BigQuery Partitioned Tables: How Pruning Cuts Cost

A partitioned table in BigQuery is a table split into smaller segments based on the values in one column, usually a date. When your query filters on that column, BigQuery reads only the matching partitions and skips everything else. The result is fewer bytes scanned, lower cost, and faster queries on large tables. If your table has more than a few gigabytes and your queries consistently filter on a specific column, partitioning should be one of the first things you set up.

BigQuery partitioned tables in simple terms

On a table with two years of daily data, a query for a single day scans all 730 days of rows if the table is not partitioned. With partitioning, the same query touches only one day’s worth of data.

The problem partitioning solves is straightforward: large tables are expensive and slow to scan in full. Partitioning lets BigQuery skip the irrelevant portions automatically, as long as your query filters on the partition column. If you are working with BigQuery for the first time, think of partitioning as the most direct way to control scan volume on growing tables.

Why partitioning matters

BigQuery charges for on-demand queries based on the number of bytes scanned. On a non-partitioned table with two years of event data, a query asking about yesterday scans every byte in the table. On a date-partitioned table, the same query reads only yesterday’s partition.

Cost example

A 10 TB event table at on-demand pricing ($6.25 per TB scanned) costs $62.50 per full-table scan. If yesterday’s partition holds roughly 14 GB, the same query costs about $0.09. That is a 700x cost reduction from a single WHERE clause.

Over hundreds of queries per day, those savings compound fast. For a deeper look at how scan volume affects your bill, see BigQuery pricing explained.

Performance improves for the same reason.

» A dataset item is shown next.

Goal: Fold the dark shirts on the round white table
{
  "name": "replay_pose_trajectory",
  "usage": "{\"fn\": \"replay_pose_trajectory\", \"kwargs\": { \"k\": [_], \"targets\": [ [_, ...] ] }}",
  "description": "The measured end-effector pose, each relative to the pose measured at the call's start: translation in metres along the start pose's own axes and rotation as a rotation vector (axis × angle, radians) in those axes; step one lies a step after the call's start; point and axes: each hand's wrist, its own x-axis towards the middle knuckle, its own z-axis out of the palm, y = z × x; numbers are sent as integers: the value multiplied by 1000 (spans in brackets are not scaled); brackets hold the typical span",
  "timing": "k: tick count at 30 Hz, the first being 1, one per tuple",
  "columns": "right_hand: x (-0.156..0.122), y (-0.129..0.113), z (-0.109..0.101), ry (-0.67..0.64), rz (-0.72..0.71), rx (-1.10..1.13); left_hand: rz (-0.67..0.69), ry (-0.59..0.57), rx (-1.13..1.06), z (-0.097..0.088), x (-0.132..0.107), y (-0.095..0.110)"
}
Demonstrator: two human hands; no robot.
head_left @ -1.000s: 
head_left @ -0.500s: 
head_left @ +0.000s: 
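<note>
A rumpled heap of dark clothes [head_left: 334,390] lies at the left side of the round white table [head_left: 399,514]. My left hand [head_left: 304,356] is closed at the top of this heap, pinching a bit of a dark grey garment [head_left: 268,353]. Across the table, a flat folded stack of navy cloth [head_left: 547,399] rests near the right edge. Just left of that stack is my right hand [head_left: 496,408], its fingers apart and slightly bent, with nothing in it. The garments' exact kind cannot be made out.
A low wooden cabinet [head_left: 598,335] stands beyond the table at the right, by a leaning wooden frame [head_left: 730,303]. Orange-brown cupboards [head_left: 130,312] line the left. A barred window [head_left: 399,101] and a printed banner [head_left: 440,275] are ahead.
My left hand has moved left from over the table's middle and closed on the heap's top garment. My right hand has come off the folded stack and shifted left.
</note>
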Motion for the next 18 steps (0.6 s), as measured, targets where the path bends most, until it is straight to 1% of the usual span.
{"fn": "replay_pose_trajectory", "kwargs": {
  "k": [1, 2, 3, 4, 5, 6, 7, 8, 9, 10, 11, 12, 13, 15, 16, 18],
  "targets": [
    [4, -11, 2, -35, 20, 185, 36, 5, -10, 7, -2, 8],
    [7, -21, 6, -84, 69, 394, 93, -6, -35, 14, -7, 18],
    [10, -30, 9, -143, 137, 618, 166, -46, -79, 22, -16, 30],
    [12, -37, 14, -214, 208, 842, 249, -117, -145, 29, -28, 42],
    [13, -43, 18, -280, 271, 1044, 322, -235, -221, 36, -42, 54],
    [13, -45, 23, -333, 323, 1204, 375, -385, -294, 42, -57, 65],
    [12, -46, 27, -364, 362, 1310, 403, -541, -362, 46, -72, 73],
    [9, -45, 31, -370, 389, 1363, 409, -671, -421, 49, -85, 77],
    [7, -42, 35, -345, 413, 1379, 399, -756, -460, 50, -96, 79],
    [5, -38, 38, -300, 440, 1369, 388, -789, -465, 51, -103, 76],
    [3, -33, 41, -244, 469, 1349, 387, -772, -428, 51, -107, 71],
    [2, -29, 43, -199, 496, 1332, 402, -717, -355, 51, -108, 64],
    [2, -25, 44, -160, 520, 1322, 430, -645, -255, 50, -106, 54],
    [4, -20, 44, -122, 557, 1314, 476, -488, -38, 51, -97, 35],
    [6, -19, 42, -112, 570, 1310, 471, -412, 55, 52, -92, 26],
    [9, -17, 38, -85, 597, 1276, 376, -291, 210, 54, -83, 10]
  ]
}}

Fewer bytes to read means fewer workers needed and faster results. On large production tables, partitioning is not a nice-to-have. It is a baseline requirement.

How partition pruning works

Partition pruning is the mechanism that makes partitioning useful. When BigQuery compiles your query, it checks whether your WHERE clause filters on the partition column. If it does, BigQuery identifies which partitions match and reads only those. Every other partition is skipped entirely.

Here is a query that prunes correctly on a table partitioned by DATE(event_timestamp):

-- Partition pruning: reads only the 2026-03-01 partition
SELECT user_id, event_type, COUNT(*) AS events
FROM analytics.events
WHERE DATE(event_timestamp) = '2026-03-01'
GROUP BY user_id, event_type;

And here is a query on the same table that does not prune:

-- No pruning: scans every partition in the table
SELECT user_id, event_type, COUNT(*) AS events
FROM analytics.events
WHERE user_id = 'usr-5678'
GROUP BY user_id, event_type;

Why the second query scans everything

The second query filters on user_id, not on the partition column. BigQuery has no way to know which partitions contain rows for that user, so it must open and scan all of them. The filter still reduces the result set, but it does not reduce the bytes scanned or the cost.

Keep partition filters simple

Pruning only works with direct filters on the partition column. Wrapping the column in a function that BigQuery cannot evaluate at compile time, or filtering through a subquery, may prevent pruning.

Partition types in BigQuery

Ingestion-time partitioning

Rows are assigned to partitions based on when BigQuery ingested them. The partition column is a pseudo-column called _PARTITIONTIME.

When to use it: when you do not have a reliable timestamp column in your data, or when you are streaming data and want automatic daily partitions without schema changes.

-- Create a table with ingestion-time partitioning
CREATE TABLE analytics.raw_logs (
  log_message STRING,
  severity STRING
)
PARTITION BY _PARTITIONTIME;

Late-arriving data lands in the wrong partition

Ingestion-time partitioning is tied to load time, not event time. If a row describing a March 1 event arrives on March 3, it goes into the March 3 partition. This can make date-filtered queries return incomplete results for a given day.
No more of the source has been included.